Background Infants who have an Apgar score of zero at 10 min of age are known to have poor long-term prognosis. Expert committee guidelines suggest that it is reasonable to cease resuscitation efforts if the asphyxiated infant does not demonstrate a heart beat by 10 min of life. These guidelines are based on data from the era when therapeutic hypothermia was not the standard of care for hypoxic ischaemic encephalopathy (HIE). Hence, we aimed to review our unit data from the era of therapeutic hypothermia to evaluate the outcomes of infants who had an Apgar score of zero at 10 min and had survived to reach the neonatal intensive care unit.

Methods Retrospective chart review. Study period: 2007–2013.

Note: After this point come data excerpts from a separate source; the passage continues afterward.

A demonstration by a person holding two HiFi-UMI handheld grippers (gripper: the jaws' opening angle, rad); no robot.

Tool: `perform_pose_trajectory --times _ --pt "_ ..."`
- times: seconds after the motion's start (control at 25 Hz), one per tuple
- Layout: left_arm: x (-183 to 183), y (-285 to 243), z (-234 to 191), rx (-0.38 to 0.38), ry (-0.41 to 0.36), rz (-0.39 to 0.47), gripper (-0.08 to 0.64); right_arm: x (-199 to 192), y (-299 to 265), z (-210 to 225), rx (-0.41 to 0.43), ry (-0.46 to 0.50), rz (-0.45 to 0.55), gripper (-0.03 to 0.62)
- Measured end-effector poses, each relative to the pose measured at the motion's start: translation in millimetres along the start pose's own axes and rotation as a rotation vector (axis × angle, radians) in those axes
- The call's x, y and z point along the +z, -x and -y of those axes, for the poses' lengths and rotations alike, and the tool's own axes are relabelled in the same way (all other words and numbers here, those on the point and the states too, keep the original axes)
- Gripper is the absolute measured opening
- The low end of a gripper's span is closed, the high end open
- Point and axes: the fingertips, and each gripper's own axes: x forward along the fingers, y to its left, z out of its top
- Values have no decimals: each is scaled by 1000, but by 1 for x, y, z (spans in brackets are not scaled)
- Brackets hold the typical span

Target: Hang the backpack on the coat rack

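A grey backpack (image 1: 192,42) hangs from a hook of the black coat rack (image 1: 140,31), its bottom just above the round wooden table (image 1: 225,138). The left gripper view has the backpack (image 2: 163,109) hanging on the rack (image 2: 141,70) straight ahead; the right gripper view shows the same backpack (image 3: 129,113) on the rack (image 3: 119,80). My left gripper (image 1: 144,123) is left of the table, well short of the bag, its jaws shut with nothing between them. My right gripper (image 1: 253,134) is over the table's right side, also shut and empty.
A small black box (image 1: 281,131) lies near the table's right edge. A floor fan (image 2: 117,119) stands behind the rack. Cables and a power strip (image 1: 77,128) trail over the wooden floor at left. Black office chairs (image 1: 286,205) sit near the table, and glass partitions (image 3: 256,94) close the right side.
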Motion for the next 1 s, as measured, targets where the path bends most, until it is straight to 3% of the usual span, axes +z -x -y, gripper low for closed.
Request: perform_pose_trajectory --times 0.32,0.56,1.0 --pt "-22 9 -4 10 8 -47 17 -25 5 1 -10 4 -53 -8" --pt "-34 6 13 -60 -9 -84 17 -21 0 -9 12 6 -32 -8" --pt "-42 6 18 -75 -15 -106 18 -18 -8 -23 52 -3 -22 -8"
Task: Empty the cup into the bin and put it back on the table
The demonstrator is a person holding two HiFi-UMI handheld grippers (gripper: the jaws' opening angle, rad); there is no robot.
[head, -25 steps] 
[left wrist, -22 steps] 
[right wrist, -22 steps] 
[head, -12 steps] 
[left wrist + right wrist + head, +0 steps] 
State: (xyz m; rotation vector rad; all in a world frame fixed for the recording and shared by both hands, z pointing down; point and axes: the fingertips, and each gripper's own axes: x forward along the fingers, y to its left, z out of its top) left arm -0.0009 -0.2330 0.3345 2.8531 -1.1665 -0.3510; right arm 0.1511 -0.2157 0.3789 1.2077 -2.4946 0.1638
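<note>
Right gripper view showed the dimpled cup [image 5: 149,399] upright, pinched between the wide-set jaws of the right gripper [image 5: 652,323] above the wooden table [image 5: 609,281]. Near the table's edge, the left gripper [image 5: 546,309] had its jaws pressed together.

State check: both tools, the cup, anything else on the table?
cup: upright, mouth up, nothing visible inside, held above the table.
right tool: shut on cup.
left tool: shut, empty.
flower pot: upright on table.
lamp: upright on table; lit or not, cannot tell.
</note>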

Results 13 infants (gestational age ≥35 weeks) with Apgar scores of zero at 10 min were admitted to the neonatal intensive care unit. All were born outside the tertiary perinatal centre. Of them, eight died before discharge. The type and duration of follow-up varied. Of the five survivors, three had normal cognitive scores (100, 100 and 110) on Bayley III assessment at 2 years of age and one had normal Griffiths score (general quotient (GQ) 103) at 1 year. Only one infant developed severe spastic quadriplegia.

Conclusions 4 out of 13 (30.7%) infants with 10 min Apgar scores of zero who survived to reach the neonatal intensive care unit had normal scores on formal developmental assessments. Information from large databases (preferably population based) is necessary to review recommendations regarding stopping delivery room resuscitation in term infants.